Voter Suppression Today
Emily Badger, writing in the NYT, reports that minorities are facing very long lines and waits to vote in many parts of the US. This is unconscionable.
In Charlotte, the lines for the first wave of early balloting in North Carolina forced some voters to wait more than two hours. In Las Vegas over the weekend, voters were still waiting outside a polling place in a Mexican grocery store two hours after it was set to close. In Cincinnati, one epic queue on Sunday traveled half a mile (and then across Twitter).
There are two ways to interpret these scenes.
“It does give some indication of the health of our democracy that you have all these people who are excited enough to vote that they’ll wait in a long line,” said Stephen Pettigrew, a Ph.D. candidate in Harvard’s department of government who studies polling lines. “But it’s also an indication, at least in some areas, that there is a problem.”
One problem is that some groups are much more likely to face long lines than others. Another, according to Mr. Pettigrew’s recent research, is that the people who do wait are less likely to vote in the future as a result.

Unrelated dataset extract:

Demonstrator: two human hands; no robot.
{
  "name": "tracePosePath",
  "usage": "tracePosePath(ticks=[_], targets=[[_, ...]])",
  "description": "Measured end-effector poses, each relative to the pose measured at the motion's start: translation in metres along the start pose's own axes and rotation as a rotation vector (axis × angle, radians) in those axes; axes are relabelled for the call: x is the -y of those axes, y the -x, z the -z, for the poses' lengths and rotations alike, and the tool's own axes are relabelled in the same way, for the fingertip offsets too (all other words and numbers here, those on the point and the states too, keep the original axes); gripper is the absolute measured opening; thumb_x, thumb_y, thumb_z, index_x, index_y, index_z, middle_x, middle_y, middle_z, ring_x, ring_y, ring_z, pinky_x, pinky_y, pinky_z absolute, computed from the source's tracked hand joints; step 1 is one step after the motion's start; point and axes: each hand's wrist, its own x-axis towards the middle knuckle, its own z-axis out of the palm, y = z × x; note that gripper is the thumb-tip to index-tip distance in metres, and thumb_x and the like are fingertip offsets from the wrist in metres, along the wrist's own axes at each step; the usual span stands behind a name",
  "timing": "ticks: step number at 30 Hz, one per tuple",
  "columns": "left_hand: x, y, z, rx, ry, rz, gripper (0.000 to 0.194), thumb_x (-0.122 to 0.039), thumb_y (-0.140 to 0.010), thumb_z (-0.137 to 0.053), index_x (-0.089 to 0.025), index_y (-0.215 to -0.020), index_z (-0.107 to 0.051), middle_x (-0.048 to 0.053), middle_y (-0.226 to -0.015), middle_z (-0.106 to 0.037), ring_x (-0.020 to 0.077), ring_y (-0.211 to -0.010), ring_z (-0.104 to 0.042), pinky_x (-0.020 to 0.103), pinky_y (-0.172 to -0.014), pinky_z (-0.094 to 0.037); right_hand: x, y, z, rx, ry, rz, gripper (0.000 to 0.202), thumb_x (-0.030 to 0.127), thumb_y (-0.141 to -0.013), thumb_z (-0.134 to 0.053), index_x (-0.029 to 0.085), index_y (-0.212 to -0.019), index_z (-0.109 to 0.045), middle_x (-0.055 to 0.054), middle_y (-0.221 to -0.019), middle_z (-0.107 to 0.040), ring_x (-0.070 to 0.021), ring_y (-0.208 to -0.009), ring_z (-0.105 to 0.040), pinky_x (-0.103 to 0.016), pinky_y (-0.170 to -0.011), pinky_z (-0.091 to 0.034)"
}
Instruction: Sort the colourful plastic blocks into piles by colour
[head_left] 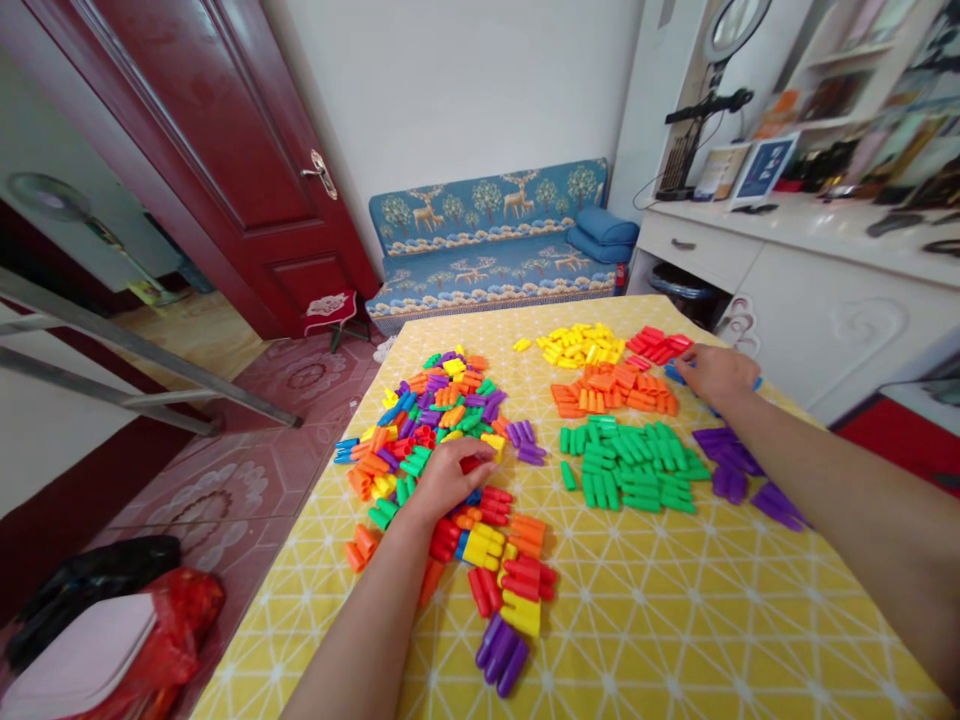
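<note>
Table [675,620]: 1 mixed heap [435,400] at left hand [452,478]; 6 colour groups [637,465], right hand [712,375].

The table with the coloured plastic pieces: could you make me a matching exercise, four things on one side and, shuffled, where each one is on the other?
Things
1. Left hand
2. Right hand
3. Green pile
4. Sofa

Places
A. On the near side of the orange pile
B. Against the white wall, beyond the table
C. At the mixed-colour pile
D. At the blue pieces, beside the red pile

Right pairs: 1-C, 2-D, 3-A, 4-B
</note>
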Motion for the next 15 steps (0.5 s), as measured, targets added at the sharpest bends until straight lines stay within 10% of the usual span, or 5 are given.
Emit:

Early voters, urban voters and minority voters are all more likely to wait and wait and wait. In predominantly minority communities, the lines are about twice as long as in predominantly white ones, Mr. Pettigrew has found. And minority voters are six times as likely as whites to wait longer than an hour to vote. Those disparities persist even within the same town or county, suggesting they don’t reflect simply the greater difficulty of putting on elections in populous cities.